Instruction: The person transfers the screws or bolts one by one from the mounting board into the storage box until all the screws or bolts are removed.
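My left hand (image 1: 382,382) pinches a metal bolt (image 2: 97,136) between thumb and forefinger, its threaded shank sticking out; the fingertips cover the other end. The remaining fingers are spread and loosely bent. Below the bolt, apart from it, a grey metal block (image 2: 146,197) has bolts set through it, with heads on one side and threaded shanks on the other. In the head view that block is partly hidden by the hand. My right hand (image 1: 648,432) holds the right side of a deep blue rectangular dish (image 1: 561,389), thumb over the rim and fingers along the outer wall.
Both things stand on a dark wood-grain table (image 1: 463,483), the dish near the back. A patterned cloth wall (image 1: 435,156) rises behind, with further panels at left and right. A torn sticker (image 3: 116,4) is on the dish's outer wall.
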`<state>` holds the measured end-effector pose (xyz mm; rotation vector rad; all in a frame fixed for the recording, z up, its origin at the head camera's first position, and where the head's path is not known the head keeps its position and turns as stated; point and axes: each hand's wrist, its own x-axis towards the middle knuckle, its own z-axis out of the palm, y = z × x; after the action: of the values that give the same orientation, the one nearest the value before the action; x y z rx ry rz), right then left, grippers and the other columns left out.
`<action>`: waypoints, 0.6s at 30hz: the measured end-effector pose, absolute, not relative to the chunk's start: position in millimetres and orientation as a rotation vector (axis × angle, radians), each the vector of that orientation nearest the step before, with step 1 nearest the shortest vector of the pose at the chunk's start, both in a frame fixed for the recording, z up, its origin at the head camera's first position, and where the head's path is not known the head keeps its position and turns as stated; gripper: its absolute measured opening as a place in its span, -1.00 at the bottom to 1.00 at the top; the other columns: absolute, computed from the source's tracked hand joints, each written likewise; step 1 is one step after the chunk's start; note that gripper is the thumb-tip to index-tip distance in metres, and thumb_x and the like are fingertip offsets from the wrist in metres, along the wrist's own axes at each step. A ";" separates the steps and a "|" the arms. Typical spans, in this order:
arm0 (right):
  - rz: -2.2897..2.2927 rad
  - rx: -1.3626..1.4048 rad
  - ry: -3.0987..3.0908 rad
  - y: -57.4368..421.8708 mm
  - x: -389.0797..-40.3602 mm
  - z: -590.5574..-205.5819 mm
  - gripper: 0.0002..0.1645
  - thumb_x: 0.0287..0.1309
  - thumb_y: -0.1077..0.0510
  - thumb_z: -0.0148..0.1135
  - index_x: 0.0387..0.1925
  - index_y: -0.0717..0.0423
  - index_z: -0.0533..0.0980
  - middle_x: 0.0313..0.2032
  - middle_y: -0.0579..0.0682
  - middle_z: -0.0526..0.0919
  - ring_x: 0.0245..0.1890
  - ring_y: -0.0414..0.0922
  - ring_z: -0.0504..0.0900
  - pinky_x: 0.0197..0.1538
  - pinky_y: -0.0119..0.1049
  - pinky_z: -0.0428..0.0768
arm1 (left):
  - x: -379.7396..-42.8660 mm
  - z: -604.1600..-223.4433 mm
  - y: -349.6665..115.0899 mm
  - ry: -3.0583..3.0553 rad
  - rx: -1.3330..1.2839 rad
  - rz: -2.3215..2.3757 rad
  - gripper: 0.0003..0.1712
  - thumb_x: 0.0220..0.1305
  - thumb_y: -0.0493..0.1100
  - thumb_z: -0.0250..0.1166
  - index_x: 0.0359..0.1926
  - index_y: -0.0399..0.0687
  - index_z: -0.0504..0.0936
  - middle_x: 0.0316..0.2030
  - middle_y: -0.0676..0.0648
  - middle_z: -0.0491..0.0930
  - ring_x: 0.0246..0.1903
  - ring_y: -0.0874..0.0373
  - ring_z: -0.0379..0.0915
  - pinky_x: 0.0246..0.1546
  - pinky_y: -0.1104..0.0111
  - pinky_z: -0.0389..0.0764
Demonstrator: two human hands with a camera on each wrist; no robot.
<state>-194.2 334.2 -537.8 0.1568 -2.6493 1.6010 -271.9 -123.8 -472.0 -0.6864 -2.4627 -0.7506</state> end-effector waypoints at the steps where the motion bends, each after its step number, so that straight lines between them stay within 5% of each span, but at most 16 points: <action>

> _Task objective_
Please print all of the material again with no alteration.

> _The completed task_
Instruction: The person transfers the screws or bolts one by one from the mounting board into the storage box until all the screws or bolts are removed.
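My left hand (image 1: 382,382) pinches a metal bolt (image 2: 97,136) between thumb and forefinger, its threaded shank sticking out; the fingertips cover the other end. The remaining fingers are spread and loosely bent. Below the bolt, apart from it, a grey metal block (image 2: 146,197) has bolts set through it, with heads on one side and threaded shanks on the other. In the head view that block is partly hidden by the hand. My right hand (image 1: 648,432) holds the right side of a deep blue rectangular dish (image 1: 561,389), thumb over the rim and fingers along the outer wall.
Both things stand on a dark wood-grain table (image 1: 463,483), the dish near the back. A patterned cloth wall (image 1: 435,156) rises behind, with further panels at left and right. A torn sticker (image 3: 116,4) is on the dish's outer wall.
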`<state>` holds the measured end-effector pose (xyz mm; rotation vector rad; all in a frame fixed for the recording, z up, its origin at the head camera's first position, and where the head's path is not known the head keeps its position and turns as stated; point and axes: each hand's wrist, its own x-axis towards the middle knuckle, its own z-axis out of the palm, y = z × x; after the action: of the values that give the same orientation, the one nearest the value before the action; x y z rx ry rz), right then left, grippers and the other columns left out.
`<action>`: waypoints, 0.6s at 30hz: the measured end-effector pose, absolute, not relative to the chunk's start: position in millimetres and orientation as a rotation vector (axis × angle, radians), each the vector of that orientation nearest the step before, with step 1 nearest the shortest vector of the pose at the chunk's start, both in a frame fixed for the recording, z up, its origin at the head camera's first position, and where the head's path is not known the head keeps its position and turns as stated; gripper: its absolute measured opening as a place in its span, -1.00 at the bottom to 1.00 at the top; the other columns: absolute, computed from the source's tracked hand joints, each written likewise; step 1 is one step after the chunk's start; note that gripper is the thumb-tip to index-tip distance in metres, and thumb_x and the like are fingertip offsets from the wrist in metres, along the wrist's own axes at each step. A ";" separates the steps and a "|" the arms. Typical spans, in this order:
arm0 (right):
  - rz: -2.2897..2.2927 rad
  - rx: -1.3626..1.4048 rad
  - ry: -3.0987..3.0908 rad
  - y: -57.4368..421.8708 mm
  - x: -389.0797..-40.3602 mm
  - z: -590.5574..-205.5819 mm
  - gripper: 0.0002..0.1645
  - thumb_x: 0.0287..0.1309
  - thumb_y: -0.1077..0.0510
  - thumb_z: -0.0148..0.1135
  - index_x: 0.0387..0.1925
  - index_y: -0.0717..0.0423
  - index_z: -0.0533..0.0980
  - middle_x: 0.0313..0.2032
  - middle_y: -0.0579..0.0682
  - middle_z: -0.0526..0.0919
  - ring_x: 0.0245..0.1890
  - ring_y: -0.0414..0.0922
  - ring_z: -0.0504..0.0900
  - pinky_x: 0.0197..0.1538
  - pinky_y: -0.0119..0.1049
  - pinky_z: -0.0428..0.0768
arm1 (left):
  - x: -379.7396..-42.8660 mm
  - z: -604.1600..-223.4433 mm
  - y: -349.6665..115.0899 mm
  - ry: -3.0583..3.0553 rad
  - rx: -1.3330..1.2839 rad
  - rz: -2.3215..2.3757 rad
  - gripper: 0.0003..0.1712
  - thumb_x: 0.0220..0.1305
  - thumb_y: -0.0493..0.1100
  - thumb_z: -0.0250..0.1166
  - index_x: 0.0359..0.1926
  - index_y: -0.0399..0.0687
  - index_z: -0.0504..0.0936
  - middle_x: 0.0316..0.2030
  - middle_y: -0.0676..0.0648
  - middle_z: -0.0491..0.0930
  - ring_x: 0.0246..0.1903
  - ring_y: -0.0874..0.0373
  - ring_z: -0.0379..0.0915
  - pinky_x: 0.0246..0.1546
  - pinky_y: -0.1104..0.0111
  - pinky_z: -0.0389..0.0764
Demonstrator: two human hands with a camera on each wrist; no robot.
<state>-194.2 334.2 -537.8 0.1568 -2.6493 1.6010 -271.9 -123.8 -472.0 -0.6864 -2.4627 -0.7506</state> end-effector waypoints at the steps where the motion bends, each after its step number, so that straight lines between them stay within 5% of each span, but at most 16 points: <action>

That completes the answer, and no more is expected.